The Parable of the Discovery Channel—A Geological Modelling Tale
AusIMM’s Parker Challenge (running from 14 December 2022 to 24 March 2023) was set up to honour the memory of the well-respected American geostatistician, Harry Parker (Searston et al. 2020). I think it’s great the AusIMM organisers came up with this challenge and I believe it’s certainly long overdue.
The Parker Challenge is designed to document the variability in resource estimations that result when multiple resource geology specialists analyse an identical dataset. In a way it’s a strange challenge, particularly to quantitative scientists who work outside the mining industry, and I’ll be fascinated to see the results, if they are made public.

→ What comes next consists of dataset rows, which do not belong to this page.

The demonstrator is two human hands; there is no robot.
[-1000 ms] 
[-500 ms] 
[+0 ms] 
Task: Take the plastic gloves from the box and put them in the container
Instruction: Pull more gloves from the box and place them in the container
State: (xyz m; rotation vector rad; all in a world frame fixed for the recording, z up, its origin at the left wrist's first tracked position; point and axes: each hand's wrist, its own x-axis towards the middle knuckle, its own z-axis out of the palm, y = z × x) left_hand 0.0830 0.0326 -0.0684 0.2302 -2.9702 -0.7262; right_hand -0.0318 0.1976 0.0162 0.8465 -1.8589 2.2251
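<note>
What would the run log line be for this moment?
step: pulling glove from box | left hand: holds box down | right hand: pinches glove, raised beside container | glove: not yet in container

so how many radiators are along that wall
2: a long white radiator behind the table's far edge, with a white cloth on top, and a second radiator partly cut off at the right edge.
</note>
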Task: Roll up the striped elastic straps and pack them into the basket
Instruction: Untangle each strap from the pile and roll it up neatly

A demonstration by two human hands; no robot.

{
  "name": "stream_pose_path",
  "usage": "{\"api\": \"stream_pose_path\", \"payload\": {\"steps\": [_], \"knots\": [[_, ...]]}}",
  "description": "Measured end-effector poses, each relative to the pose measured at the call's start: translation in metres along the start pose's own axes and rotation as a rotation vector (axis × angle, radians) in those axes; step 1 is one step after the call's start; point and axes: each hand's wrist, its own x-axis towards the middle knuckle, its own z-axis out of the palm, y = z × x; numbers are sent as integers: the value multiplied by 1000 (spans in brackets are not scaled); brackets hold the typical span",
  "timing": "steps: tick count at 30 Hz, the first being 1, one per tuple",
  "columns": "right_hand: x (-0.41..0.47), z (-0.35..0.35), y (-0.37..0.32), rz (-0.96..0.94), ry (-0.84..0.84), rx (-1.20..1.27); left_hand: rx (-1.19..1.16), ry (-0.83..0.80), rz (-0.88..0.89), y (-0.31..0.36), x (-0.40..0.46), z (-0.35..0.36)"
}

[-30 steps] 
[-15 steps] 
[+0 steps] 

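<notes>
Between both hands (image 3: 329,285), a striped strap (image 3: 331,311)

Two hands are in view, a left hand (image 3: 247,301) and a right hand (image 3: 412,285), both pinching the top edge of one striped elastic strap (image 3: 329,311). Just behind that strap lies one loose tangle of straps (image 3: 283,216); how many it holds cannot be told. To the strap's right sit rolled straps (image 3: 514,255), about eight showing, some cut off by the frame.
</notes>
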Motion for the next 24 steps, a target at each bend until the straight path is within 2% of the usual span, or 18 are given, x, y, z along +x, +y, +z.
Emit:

I was going to participate, in collaboration with my A-Team member Stuart Masters but we’re both too busy at the moment.
I have a very specific way of approaching this problem of geological modelling for the purposes resource estimation (which applies to exploration as well). I summarised this approach in a 15-minute talk I gave at the 2014 AusIMM Mining Geology Conference (I apologise for the poor sound, which was recorded 8 years’ ago on my phone).
I’m certainly not a geostatistician—I’ve had no training in that field because I have no desire to estimate resources. Why? Because I don’t think geostatistics is the critical issue that needs to be looked at to lower the variability of results between practitioners. In my 2014 talk I address what I believe is the fundamental reason why so much variability exists in resource estimation results, and it has little to do with maths—it’s to do with geology.
In the talk I explain this in a form of a parable that anyone can understand. It’s a recasting of the central message of my paper that was part of AusIMM’s Mineral Resource and Ore Reserve Estimation: Guide to Good Practice (Cowan 2014). Despite that paper being nearly 10 years old, my approach to the problem hasn’t changed in the intervening years.
In this talk, you’ll learn about:
- The critical reason why I think there’s so much variability in resource estimation results
- The most effective modelling workflow that I use
- Why implicit modelling won’t decrease your modelling risk, but will increase it if you don’t use the most appropriate workflow
Harry Parker famously said:
“In general, an ounce of geology is worth a pound of geostatistics; this may be disappointing to geostatisticians with no geological background—tough.”
Although I fully agree with Harry, I made a small alteration to his quote in my 2014 talk, and I apologised to Harry who was sitting in the front row. Harry was a good sport and wasn’t bothered and he was nice enough to come up to me later to tell me he liked my talk.
I hope you like ‘The Parable of the Discovery Channel’, as much as Harry Parker did!
References
Cowan, E.J. 2014. ‘X-ray Plunge Projection’— Understanding Structural Geology from Grade Data, in Mineral Resource and Ore Reserve Estimation — The AusIMM Guide to Good Practice, second edition, Monograph 30, 207–220.
Searston S., Smith L.B., Verly G. 2020. Farewell to Harry M. Parker (1946–2019). Mathematical Geology, 52, 447–450.